2.3.2 Endoscopic submucosal dissection

Similarly, surgery was performed on the basis of complete intestinal preparation. After the endoscope was inserted into the intestinal tract to reach the lesion, special marking liquid (such as indigo carmine solution) was used to accurately mark the edge of the lesion to determine the resection range. Then, special endoscopic cutters such as needle knife and IT knife were used to make a circular incision along the mucosal layer outside the mark point. The depth should be controlled in the submucosal layer to avoid damage to the muscular layer. After the circular incision was completed, the submucosal stripping operation was started, and the diseased tissue was gradually and completely separated from the surface of the muscular layer by using the cutter. During the process, the wound surface was constantly rinsed with normal saline to keep a clear field of view for accurate operation, and possible bleeding points were found in time and hemostatic treatment was performed. For some small vascular bleeding, coagulation can be used to stop bleeding. For larger vessels, it may be necessary to use a hemostatic clip to stop bleeding. After the dissection was completed, a comprehensive examination of the wound surface was performed again to ensure that there were no residual diseased tissues and no obvious bleeding points. Endoscopic submucosal dissection (ESD) is suitable for patients with large (diameter greater than 2cm), flat or concave type and a wide range of lesions, irregular shape and it is difficult to complete the resection of early colorectal cancer by traditional EMR. Although the operation is relatively difficult, it can completely remove a large area of diseased tissue at one time to reduce the risk of residual lesions and recurrence.

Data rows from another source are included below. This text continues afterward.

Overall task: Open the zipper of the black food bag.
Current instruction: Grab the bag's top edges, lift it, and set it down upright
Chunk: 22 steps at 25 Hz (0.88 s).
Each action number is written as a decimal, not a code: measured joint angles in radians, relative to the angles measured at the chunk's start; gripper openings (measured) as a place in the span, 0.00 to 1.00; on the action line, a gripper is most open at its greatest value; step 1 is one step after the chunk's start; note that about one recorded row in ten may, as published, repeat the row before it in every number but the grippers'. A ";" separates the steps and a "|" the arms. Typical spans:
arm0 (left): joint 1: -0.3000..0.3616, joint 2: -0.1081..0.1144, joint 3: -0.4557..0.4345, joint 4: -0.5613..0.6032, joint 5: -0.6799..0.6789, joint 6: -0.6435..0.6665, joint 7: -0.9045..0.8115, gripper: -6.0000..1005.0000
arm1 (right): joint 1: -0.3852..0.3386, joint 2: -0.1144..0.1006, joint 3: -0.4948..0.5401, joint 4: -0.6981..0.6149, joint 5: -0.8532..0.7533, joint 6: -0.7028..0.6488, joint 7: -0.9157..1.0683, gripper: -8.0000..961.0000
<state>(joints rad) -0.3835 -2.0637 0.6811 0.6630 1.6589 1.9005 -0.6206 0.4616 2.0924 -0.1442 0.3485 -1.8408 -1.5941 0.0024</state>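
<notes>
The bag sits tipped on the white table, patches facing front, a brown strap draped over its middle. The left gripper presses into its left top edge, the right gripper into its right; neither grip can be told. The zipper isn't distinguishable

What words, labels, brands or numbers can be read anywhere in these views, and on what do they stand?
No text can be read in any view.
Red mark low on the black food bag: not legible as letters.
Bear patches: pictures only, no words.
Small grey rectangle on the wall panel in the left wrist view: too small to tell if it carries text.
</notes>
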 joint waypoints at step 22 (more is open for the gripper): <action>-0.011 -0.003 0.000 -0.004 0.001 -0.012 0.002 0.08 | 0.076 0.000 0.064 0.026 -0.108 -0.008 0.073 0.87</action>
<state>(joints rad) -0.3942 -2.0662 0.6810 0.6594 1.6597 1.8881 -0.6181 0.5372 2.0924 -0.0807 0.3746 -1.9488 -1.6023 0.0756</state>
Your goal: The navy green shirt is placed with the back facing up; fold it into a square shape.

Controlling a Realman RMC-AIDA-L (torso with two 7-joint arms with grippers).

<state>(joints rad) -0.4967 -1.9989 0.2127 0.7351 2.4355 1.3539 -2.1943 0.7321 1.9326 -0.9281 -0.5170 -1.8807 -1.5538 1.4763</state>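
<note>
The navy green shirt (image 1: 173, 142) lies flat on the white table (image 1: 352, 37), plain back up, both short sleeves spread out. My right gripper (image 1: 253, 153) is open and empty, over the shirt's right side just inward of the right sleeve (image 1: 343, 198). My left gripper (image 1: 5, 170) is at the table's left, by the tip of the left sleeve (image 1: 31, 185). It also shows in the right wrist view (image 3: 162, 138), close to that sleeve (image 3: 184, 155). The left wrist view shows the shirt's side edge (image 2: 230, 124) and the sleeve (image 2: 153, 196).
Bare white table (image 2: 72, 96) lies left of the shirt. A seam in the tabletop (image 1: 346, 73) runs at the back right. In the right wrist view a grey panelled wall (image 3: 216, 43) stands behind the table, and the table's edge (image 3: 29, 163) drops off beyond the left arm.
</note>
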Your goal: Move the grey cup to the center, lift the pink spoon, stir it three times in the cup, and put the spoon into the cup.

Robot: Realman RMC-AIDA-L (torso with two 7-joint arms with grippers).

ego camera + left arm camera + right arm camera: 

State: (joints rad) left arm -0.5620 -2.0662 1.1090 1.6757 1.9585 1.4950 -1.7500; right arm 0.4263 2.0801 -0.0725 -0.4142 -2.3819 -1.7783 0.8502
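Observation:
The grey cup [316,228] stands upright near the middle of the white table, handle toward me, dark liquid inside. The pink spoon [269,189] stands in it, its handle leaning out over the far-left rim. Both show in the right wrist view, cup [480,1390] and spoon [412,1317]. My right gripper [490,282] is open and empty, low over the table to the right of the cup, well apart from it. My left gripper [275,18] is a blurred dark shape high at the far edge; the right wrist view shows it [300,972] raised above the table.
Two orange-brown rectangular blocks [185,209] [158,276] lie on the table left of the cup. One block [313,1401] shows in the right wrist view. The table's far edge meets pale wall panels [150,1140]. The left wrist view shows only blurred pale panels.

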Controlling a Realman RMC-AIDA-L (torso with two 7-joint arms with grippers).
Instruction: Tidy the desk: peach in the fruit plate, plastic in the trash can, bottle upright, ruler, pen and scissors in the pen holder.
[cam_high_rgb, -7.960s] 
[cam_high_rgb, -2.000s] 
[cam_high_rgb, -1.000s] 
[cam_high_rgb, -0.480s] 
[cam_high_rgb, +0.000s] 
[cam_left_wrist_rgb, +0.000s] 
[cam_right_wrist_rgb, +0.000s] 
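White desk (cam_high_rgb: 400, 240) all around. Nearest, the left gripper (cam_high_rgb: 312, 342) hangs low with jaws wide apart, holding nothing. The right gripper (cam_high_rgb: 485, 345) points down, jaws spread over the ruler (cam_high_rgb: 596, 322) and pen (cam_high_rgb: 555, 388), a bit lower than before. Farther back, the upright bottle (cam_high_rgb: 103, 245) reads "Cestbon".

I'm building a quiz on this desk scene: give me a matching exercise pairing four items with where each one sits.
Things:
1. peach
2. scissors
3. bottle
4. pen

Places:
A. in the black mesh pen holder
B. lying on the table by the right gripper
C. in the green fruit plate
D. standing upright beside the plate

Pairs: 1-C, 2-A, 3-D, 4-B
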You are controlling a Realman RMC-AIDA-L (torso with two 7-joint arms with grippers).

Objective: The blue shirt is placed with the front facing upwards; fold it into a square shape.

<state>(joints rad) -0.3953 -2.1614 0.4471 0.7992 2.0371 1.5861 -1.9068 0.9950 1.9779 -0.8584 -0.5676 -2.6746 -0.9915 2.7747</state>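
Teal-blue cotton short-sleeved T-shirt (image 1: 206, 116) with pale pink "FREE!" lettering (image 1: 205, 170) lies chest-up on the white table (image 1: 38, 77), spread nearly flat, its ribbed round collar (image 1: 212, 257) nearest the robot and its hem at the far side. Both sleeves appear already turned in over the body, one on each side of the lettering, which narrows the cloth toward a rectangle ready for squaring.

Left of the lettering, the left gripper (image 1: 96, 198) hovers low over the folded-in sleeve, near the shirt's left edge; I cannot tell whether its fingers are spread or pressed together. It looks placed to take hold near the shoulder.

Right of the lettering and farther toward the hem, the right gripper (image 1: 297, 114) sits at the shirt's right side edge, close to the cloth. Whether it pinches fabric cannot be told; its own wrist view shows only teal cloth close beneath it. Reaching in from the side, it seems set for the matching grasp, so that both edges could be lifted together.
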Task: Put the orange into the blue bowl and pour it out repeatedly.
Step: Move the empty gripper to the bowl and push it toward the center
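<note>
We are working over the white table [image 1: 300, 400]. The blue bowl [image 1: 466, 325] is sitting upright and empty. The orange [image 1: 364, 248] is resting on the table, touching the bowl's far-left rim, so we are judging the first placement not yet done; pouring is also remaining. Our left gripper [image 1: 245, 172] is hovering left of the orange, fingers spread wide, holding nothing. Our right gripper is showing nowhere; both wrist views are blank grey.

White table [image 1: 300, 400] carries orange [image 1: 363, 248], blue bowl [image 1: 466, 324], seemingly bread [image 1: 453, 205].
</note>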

2.4 Intestinal flora detection method

Fresh stool samples from patients are collected, usually in specific sterile collection containers, and sent for inspection as soon as possible. To ensure the accuracy of the samples, patients should follow specific dietary restrictions and defecation specifications before collection, and avoid the recent use of drugs that may affect the intestinal flora, such as antibiotics. The DNA of microorganisms was extracted from fecal samples using the QIAamp Fast DNA Stool Mini Kit (Qiagen, Germany) following the manufacturer’s protocol (including lysis, centrifugation purification, and DNA integrity verification via agarose gel electrophoresis). Then, specific primers were used to amplify conserved regions such as the 16S rRNA gene of bacteria: the V3-V4 hypervariable region of bacterial 16S rRNA was amplified using primers 338F (5’-ACTCCTACGGGAGGCAGCA-3’) and 806R (5’-GGACTACHVGGGTWTCTAAT-3’) under the conditions: 95°C pre-denaturation for 3 min, 35 cycles of 95°C denaturation (30 s), 55°C annealing (30 s), and 72°C extension (45 s), with a final 72°C extension for 10 min. Paired-end sequencing was performed on the Illumina NovaSeq platform (Illumina, USA). Raw sequencing data were processed using QIIME2 (v2020.6): After quality filtering (Q-score > 20), reads were denoised, merged, and checked for chimeras with DADA2 to generate amplicon sequence variants (ASVs). Taxonomic classification was performed against the SILVA 132 reference database at 99% similarity. Through the analysis of these sequences, the species and relative abundance of the intestinal flora can be determined. The method can detect low abundance microorganisms in the sample and provide more comprehensive information on the composition of the intestinal flora.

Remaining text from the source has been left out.